Staffers from ethnic minorities working in remote regions will have a different experience than their white counterparts, and less ability to influence and change their experience than their BAME colleagues working in urban areas due to less leadership representation.   

Having less BAME representation in senior management positions means that BAME staff are disproportionality exposed to forward-facing, frontline clinical work, thereby increasing risk. This heightens the importance of ensuring access to quality risk-assessments.  

“It should be part of any manager’s job to recognise that ethnicity often impacts the experience of staff and patients alike, and that this can generate adverse outcomes for both,” says David 


Its OK to talk about race 

Neither Hodon nor David are conducting these reports to levy blame with health and care leaders. In appreciating the complexity of these issues, they are keen to address racial challenges in a meaningful and collaborative way. 

“These are not conversations that will come randomly without a lived experience of these issues,” says Hodon. “So we need to give leaders the tools to actually approach these conversations and help board members and other managers who may not organically discuss ethnicity and race and inequities.”  

These reports then give NHS leaders something to actually have an informed discussion about race that can lead to meaningful change. “People have blind spots and the point of a blind spot is that you don’t know you don’t have it,” says David. “We want to enable people to have these conversations in a safe, informed way.”  

We need to give leaders the tools to actually approach these conversations and those who may not organically discuss ethnicity and race and inequities

Dr Hodon Abdi, Co-Chair Ethnic Diversity and Inclusion Committee, RCEM

David cites the manner in which the NHS has dealt with LGBT+ issues, where initiatives such as the rainbow badge project have created a dialogue of openness, and are driving improvements into the lived experiences of gay and transgender staff across the NHS workforce. Similar inventive initiatives must also be applied to issues of ethnicity and race in health and care.   

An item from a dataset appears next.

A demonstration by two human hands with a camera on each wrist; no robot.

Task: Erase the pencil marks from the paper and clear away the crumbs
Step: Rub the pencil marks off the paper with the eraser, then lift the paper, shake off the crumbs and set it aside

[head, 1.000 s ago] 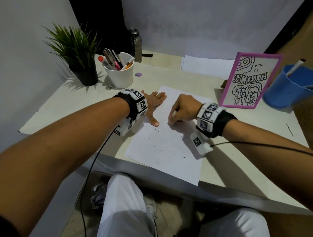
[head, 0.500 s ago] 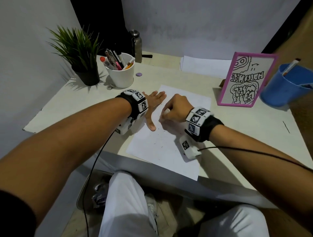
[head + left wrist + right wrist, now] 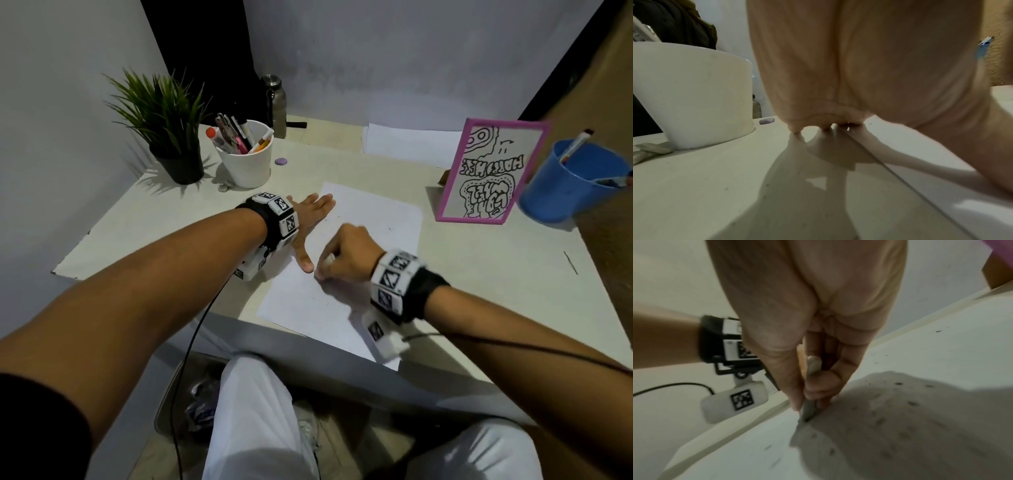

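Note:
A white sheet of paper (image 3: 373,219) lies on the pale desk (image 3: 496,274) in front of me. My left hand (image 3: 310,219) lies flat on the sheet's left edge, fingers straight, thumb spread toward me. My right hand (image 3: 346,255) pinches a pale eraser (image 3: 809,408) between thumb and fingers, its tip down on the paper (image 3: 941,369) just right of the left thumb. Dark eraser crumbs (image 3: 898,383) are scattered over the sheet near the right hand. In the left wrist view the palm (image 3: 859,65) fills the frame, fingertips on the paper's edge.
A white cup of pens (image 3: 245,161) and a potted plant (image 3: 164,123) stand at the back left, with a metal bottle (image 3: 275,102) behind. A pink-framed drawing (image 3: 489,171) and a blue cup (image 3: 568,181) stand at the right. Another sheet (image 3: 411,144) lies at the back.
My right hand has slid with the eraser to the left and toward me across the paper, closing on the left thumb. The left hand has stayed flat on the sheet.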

It is hoped that these surveys and further such studies will provide the evidence base to empower leaders to make real changes for frontline staff. 


Change on the horizon 

In calling out the NHS’s outdated and hierarchical structures as precipitating differing race-based outcomes, both David and Hodon are helping to dispel the false sense of security that has allowed these disparities to manifest. 

“The pandemic forced everyone to come face to face with the realities of issues that were entrenched in the system,” says David, who considers racial inequalities a “chronic disease” within our society and wonders whether the pandemic could be a “black mirror” moment. “I say this because Covid has exposed inequalities without mercy and has provided a true and uncomfortable reflection of ourselves – there is no pretending otherwise.” 

Are we finally to see change for the lived experiences of BAME healthcare staff? A combination of Covid and the rise of the Black Lives Matter movement following George Floyd’s death has provided, in Hodon and David’s eyes, a welcome return to people’s conscience that perceptions of ethnicity often negatively impact people’s lives. 

Issues of ethnicity will have to be triangulated with issues of class, hierarchy and gender within medicine, but with increasing data highlighting these issues – leaders in health and care, along with national policymakers, will have the tools to have these tough conversations and can be empowered to make tangible differences to the experiences of frontline clinicians.  

Both David and Hodon see this as a seminal moment, and both want to look back in 10 years at this point in time, which precipitated a decade of change for our BAME workforce.